No I don't think we've met. At the last meeting I think I over heard somebody say "Noah!" And I turned around to see if I could spot you but I didn't. If your at the next meeting ill hunt you down. I myself am a young strapping man with a chiseled chin and bulging biceps. Be on the look out.


----------



## butcher733 (Aug 4, 2012)

pete87 said:


> Clean the Gang Box , Materials Room Ect .
> 
> 
> 
> Pete


Already jumped on that while he goes to the roof and burns one right BEFORE break.

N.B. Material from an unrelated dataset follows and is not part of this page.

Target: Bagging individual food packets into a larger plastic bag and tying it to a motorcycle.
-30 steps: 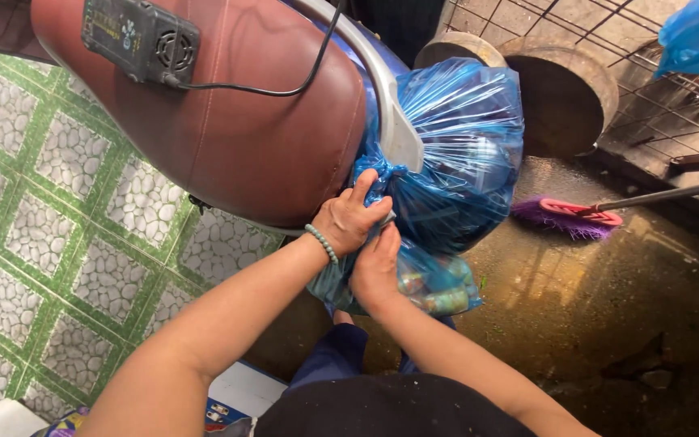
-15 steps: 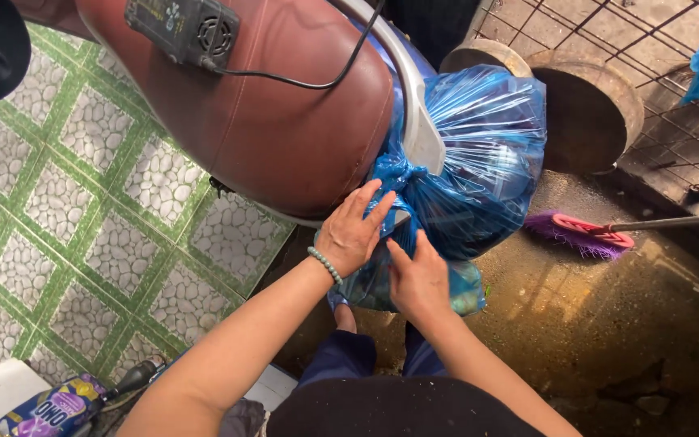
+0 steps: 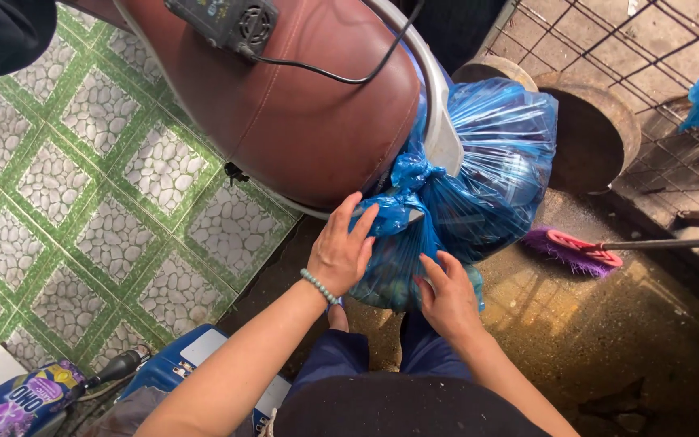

And while this is not directed back at you Pete, I will say this, somebody having to suggest doing things of that nature is the real problem here. Everybody is caught up on ME, ME, ME, CBA, blah, blah, blah, that they have forgotten to represent a VALUE to their employer!


----------



## Cl906um (Jul 21, 2012)

I try not to tie myself up into knots. do your job to your ability, look at yourself in the mirror at night, collect your pay, and go home safely to your family. if you can do this daily, the rest comes easy. some days are slower than others. nobody is perfect. tradesmen have a pretty hard job when you think of it, but we get paid for it as well. I worked for various contractors that expected different paces and quality of work. sometimes instead of running up to your foreman telling him your done, take the time to check your own work on days like this to see if it looks like something that you are proud to admit that you have done.


----------